Inayah: Believe it or not, it was probably after my first polyamorous relationship. I felt like I was trying to find my footing. Like most of us do when we first start a relationship of any sort...trying to learn more about the community. So I would say after my first polyamorous relationship, honestly.
Q: Was there something specific about that relationship where you were like, ‘yup, this is for me’?
Inayah: I would have to say the openness, I think, because when you get into something like this, there's this potential idea that the outside interests part of it may strike a nerve... and having thoughts like ‘Can I really do this?’
But when you start delving into the idea of the multiple partners on either end and it's something that's just so accepted and talked about so openly...that's what made me say, ‘yeah, I like this’.
Q: As a black woman, what are some of the challenges you face being polyamorous?
Inayah: So with most things just on a general basis, when it's
(something that is ) not understood, when there's a much smaller population of people who potentially may be in the community...it tends to have a negative connotation to it. And then you add on top of that being black and then it gets an even further negative connotation.
And then when you're a woman and it's even further. So trying to explain polyamory to someone was always met with this automatic assumption that you're just a ho’, you know, you're a black woman talking about loving multiple people and they love you. It’s just met with “well you are just a ho’ “...definitely that's a challenge. I'm trying to find other people who are of that culture in the lifestyle. When you first start out, I feel like it's not as many black people. So it did make me a little apprehensive in the beginning.
I took a moment to address discrimination and mysgnoir with Inayah. We talked about how black women are constantly being policed especially when they are confident in themselves as sexual beings. We started to discuss how society creates boxes for us without considering our perspectives and desires, and if/how those boxes may be beneficial if you are a black woman.
Q: What's your opinion on monogamy? Do you think it's something that black women benefit from? Do you ever see yourself considering a monogamous relationship at some point in your life?
Inayah: I don't think there's anything wrong with it (monogamy). I'm currently in a monogamous relationship. The idea that somewhere later that it could evolve into a polyamorous relationship is something that we've had open discussions about plenty of times. As far as monogamy being beneficial, I think that's situational because for some people who have a certain personality type or ability that allows them to be in a monogamous relationship-however that looks to them-then sure, it's definitely beneficial.
(However) I don't think it would be a bad thing for more black women to explore polyamory. I don't think it would set them back in any way, shape or form.
Q: So what are some necessary boundaries that you have in your polyamorous relationships?
Inayah: Definitely personal space. This is a boundary that I'm actually just learning to make space for.

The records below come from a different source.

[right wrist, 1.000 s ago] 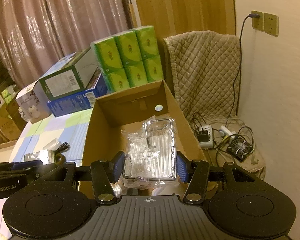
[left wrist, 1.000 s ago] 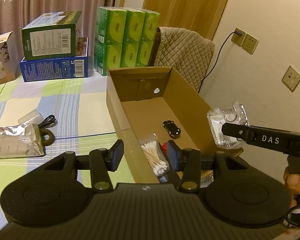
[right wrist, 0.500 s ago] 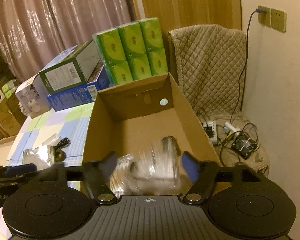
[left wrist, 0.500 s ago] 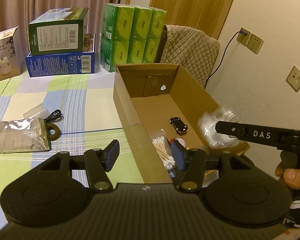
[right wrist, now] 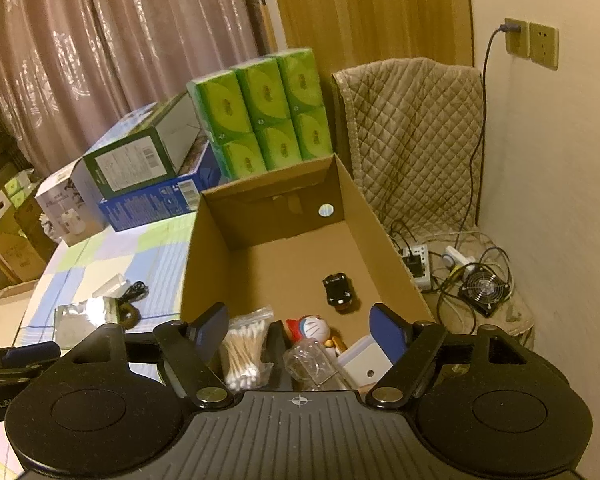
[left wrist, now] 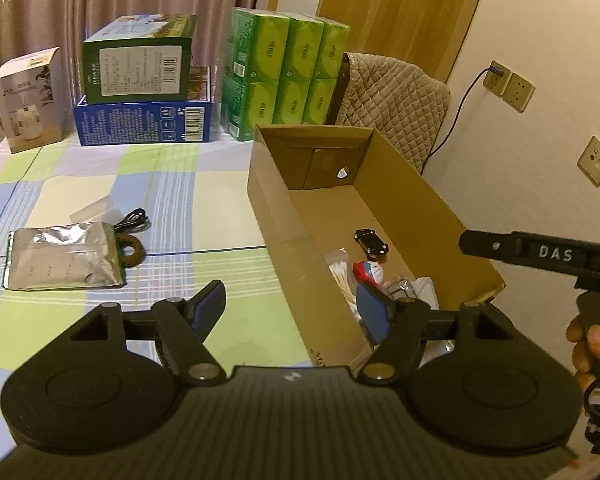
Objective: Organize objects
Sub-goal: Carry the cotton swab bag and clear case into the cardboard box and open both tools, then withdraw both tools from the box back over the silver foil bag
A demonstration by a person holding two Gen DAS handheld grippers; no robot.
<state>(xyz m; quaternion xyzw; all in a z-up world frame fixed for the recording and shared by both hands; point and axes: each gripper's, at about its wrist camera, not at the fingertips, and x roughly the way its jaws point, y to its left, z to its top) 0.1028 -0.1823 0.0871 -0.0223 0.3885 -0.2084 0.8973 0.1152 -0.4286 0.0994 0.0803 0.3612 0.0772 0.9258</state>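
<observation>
Your table [left wrist: 180, 184], under one checked cloth, carries one open cardboard box [right wrist: 384, 240] at its right edge; behind it stand six green tissue packs [right wrist: 268, 116] in two rows of three, and beside them one green carton [left wrist: 138, 66] stacked on one blue carton [left wrist: 144, 124]; one silver pouch [left wrist: 60, 260] lies on the cloth left of the box, one brown ring [left wrist: 132, 250] touching it; inside the box you have one bag of cotton swabs [right wrist: 244, 350], one clear packet [right wrist: 312, 364], one small figurine [right wrist: 310, 328] and one black toy car [right wrist: 339, 291]; your left gripper [left wrist: 290, 306] is opening, nothing between its pads; your right gripper [right wrist: 300, 330] is opening above the box, gripping nothing.
</observation>
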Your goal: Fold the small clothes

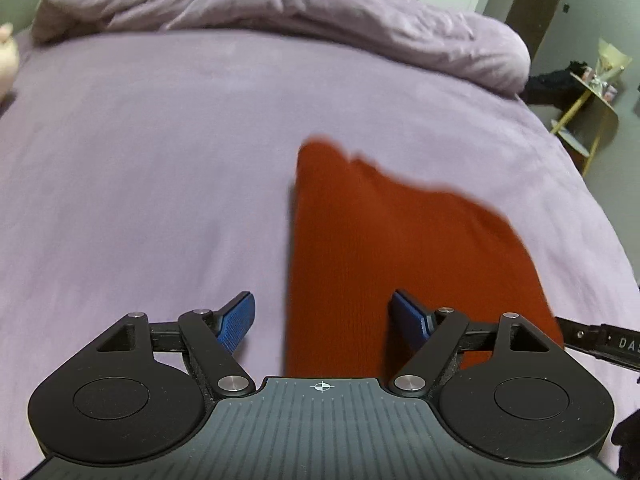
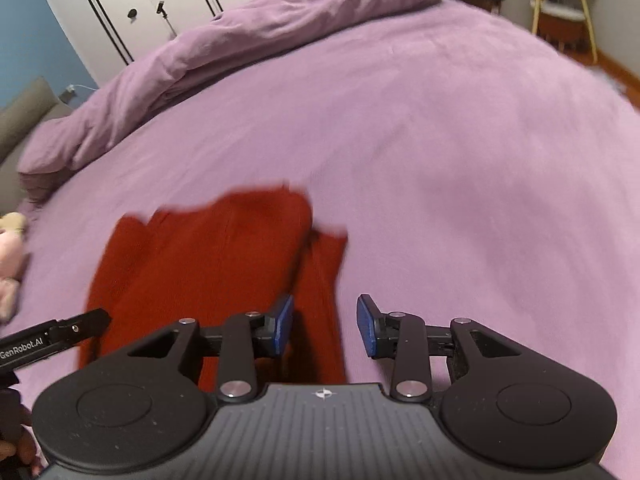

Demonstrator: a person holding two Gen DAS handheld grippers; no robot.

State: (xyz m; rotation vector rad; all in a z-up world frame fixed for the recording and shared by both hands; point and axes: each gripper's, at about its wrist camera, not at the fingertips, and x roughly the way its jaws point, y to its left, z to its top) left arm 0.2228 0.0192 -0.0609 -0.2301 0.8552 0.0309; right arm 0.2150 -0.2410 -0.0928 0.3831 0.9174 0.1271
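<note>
A red knitted garment lies flat and partly folded on the purple bed sheet. My left gripper hovers over its near left edge, open wide, with nothing pressed between the blue pads. In the right wrist view the same garment spreads to the left. My right gripper stands open above its near right edge, and the pads do not touch the cloth. The picture is blurred.
A rolled purple duvet runs along the far side of the bed. A pale plush toy sits at the left edge. A yellow side table stands beyond the bed's right corner, and white wardrobe doors stand behind.
</note>
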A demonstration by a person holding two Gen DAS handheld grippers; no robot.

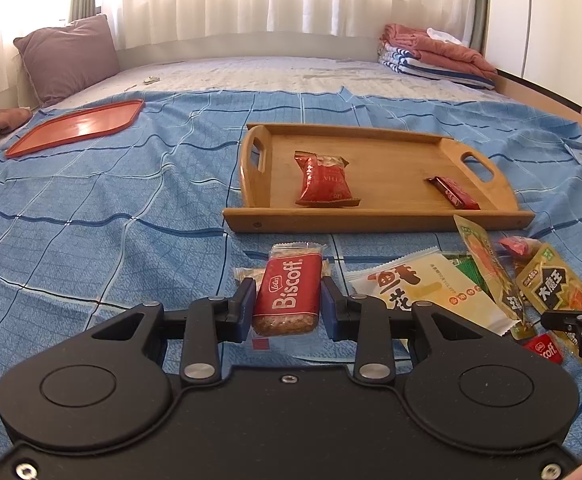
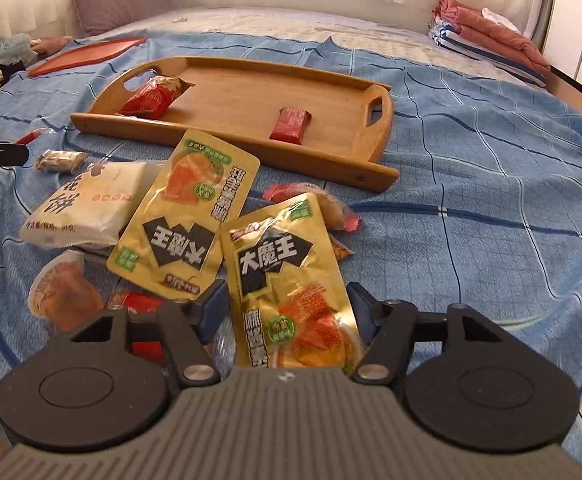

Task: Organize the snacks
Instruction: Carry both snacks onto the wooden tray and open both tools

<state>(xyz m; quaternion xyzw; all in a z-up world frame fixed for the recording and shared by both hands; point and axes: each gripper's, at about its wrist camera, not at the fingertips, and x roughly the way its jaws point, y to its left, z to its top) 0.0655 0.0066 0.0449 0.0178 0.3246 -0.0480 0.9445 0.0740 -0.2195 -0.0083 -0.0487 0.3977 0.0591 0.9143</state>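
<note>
While the left claw [image 1: 287, 304] grips a Biscoff packet [image 1: 289, 294] above the bed [image 1: 91, 208], the right claw [image 2: 287, 310] clamps a yellow pouch [image 2: 287, 276]. Beyond them, the wooden tray [image 1: 375, 220] holds two red snacks.

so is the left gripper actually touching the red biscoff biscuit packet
Touching. The left wrist view shows the left gripper with both blue pads pressed against the sides of the red Biscoff biscuit packet, with no gap on either side.

Two packets lie in the wooden tray [image 1: 375, 216] — one left, one right. Nearer, loose snacks [image 2: 163, 216] crowd the bedsheet [image 1: 91, 216]; a flat tray [image 1: 79, 126] lies far left.
</note>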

And I say that because...if you're in a polyamorous relationship, you are kind of always in someone's presence. And I think it's important to set out boundaries in real time, because even though you may be loving several people, you need to remember that you have to have your own love space for yourself- whatever that may look like- whether it's a mental space or just being outside...
Boundaries for communication too. And I say that in terms of respecting when either one or many of your partners are not ready to talk about something that he/she/they may be going through, but also remembering that having the ability to have that communication is also important. So giving people time to communicate what their needs are.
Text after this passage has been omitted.